Disclaimer: I do not own Harry Potter, and I am making no money from this writing. |
Title: Veela-Struck
Disclaimer: J. K. Rowling and associates own these characters. I am writing this story for fun and not profit.
Pairings: Harry/Draco (past Harry/OMC)
Rating: R
Warnings: Rape (past, but described and depicted in flashbacks), violence, creature!fic (Veela Draco), profanity, sex, deep angst. This assumes the epilogue does not exist.

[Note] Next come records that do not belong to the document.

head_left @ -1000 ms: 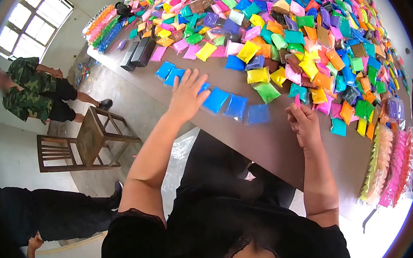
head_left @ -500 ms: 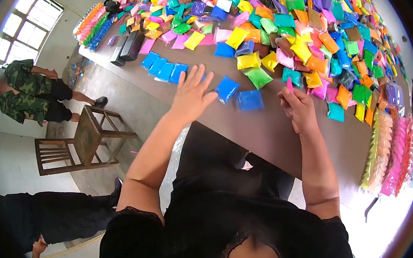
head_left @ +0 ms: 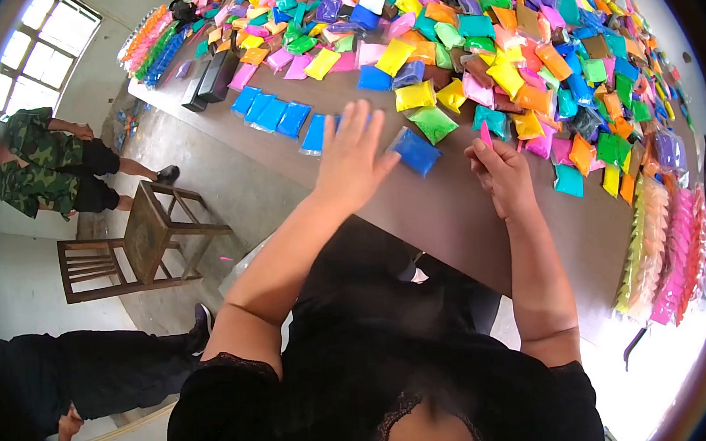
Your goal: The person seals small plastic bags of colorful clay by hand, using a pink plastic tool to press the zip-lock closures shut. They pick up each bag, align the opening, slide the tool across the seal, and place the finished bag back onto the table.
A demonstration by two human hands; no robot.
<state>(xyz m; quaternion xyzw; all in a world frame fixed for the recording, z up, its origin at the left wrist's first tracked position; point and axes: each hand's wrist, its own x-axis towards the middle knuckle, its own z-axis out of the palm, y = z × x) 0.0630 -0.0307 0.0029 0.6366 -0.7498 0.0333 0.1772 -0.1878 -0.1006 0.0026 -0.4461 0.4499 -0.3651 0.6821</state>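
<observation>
My left hand (head_left: 353,160) is spread flat over the table, palm down, with its fingers apart. Its fingers partly cover a blue packet (head_left: 313,136) at the near end of a slanting row of blue packets (head_left: 271,115). To the right of its thumb lies another blue packet (head_left: 417,151), apart from that row. Between the thumb and fingers of my right hand (head_left: 502,177) is a small pink pointed tool (head_left: 485,135), its tip up; the rest of it is hidden in the hand. A green packet (head_left: 433,123) lies between the two hands, further back.
A large heap of coloured packets (head_left: 514,73) spreads over the back and right of the brown table (head_left: 450,214). Dark boxes (head_left: 217,77) stand at its left edge. Strips of bagged pieces (head_left: 669,254) lie at right. A wooden chair (head_left: 148,233) and two other people are at left.
My left hand has moved right along the blue packets, and one of the two loose ones is no longer visible separately. My right hand keeps hold of the pink tool. The view shifted slightly.
</observation>
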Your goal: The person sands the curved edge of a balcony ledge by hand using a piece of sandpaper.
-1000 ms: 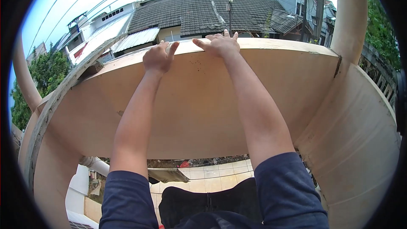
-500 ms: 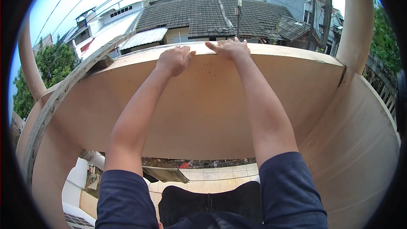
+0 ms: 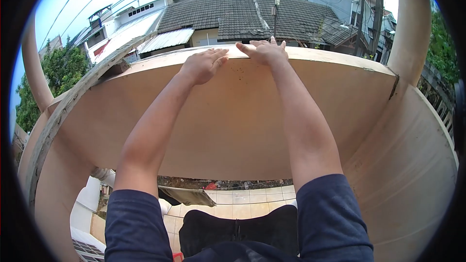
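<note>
Both my arms stretch forward to the top of a peach-coloured wall (image 3: 233, 131). My left hand (image 3: 204, 65) rests on the wall's upper edge, its fingers pointing right, with nothing visible in it. Just to the right, my right hand (image 3: 264, 52) lies on the same ledge, fingers spread and thumb pointing left, holding nothing. A small gap separates the two hands. Small dark specks mark the wall face below them.
A rough pale beam (image 3: 65, 106) curves along the left. Round columns (image 3: 412, 24) stand at both sides. Far below are floor tiles (image 3: 242, 204) and a hanging cloth (image 3: 187, 195). Tiled roofs (image 3: 208, 17), poles and wires lie beyond.
My left hand has shifted slightly right and its fingers have moved closer to my right hand. My right hand's fingers look more spread. The view has shifted slightly.
</note>
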Available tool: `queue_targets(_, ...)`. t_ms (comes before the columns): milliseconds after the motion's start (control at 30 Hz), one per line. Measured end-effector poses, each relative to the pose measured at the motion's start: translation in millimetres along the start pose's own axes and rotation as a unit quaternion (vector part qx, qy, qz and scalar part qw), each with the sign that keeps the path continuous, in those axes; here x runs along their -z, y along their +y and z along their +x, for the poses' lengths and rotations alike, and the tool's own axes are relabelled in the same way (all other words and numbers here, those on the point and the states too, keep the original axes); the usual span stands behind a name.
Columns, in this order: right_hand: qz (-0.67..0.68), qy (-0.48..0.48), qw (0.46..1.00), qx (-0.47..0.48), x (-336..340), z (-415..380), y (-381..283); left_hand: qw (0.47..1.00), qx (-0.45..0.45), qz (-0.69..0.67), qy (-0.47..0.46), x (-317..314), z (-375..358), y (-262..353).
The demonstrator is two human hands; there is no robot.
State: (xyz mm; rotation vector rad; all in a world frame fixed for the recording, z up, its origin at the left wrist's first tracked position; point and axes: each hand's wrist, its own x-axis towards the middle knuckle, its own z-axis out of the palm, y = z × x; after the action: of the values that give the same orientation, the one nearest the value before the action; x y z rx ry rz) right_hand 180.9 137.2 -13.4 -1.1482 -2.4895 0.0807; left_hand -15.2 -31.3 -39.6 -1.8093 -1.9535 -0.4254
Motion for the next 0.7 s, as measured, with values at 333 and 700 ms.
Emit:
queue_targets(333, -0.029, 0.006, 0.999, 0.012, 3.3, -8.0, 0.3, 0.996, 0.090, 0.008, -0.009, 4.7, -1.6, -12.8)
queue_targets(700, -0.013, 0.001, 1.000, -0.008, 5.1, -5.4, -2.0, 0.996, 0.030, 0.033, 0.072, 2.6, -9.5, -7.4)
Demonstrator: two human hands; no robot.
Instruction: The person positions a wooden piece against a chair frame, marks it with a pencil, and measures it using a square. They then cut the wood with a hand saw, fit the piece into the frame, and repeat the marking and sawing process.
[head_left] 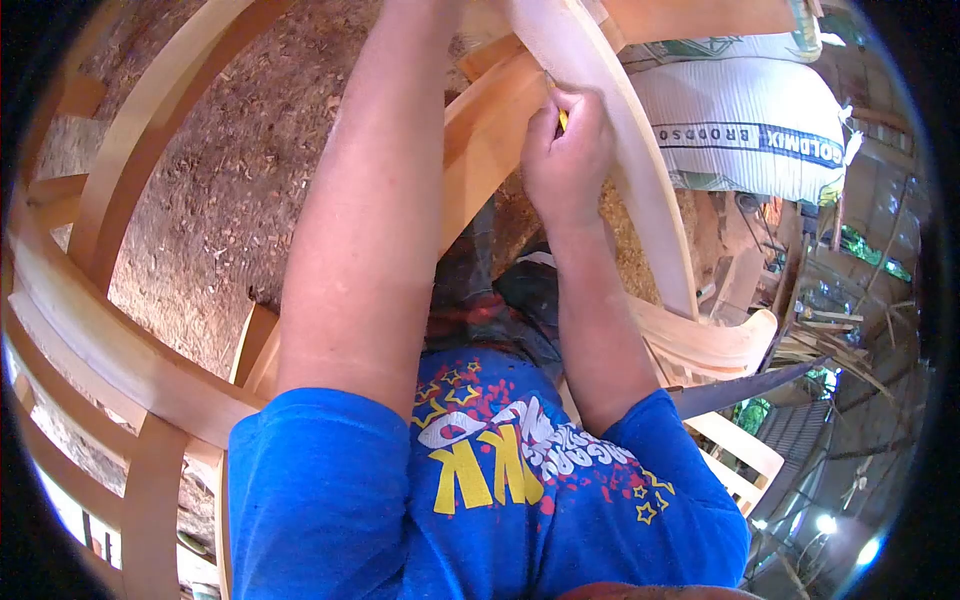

Summary: Veela don’t have destined mates, and thank Merlin for that. Draco wants to date Harry Potter because Harry is one of the few people in the wizarding world who treats him decently. But when Harry refuses, with his refusal focused on Draco’s creature blood, Draco sets out on a different journey than he ever expected.
Author’s Notes: This story is very angsty, and deals with issues of consent. Please think carefully before reading it.
Veela-Struck
Chapter One—Stunned
Draco halted outside the door to Potter’s office. He considered the state of his robes critically, although they had been immaculate when he left the Manor. Still, travel through Floo could crumple and disorder the clothes of the best and most experienced wizards. Draco found a grain of soot resting in one lacy cuff and disposed of it with a small twitch of his fingers.
Then he realized his fingers were shaking, and clasped his hands together with a frown.
You don’t need to do this, he told himself for the hundredth time. If he rejects you, that doesn’t matter. There are plenty of people out there who would be delighted to date you, for your Veela blood if no other reason.
Draco sighed. That was the problem, though. His blood was the only reason that most people would be proud to be seen in public with him. Lovers weren’t exactly lining up for someone who had a Dark Mark on his arm and a tainted name in the public papers. Six years since the war, and “Malfoy” still invoked a sneer from anyone who heard it. Draco still had to be careful when he went to Diagon Alley, Hosgmeade, or anywhere else that the allies of the “Light” were likely to be out in force.
The Ministry was different, and not just because he had his own political contacts here. Harry Potter had made it clear that anyone foolish enough to threaten Draco, or one of his parents, would answer to him.
Not the only choice, but my best one, Draco thought as he raised his hand and knocked.
“Come in,” Potter’s resonant voice said, and Draco twisted the handle, suddenly much calmer. Foolish decision or not, he had made it, and there was no putting it off now. Potter’s damnable curiosity would make him pursue the matter if Draco stuck his head in, apologized for disturbing him, and tried to leave.
Potter sat at the desk in the middle of the spacious office, bent over what looked like a long report. Draco shut the door quietly behind him and looked around. He hadn’t been in the office in a few months, and he wanted to see what changes Potter had made.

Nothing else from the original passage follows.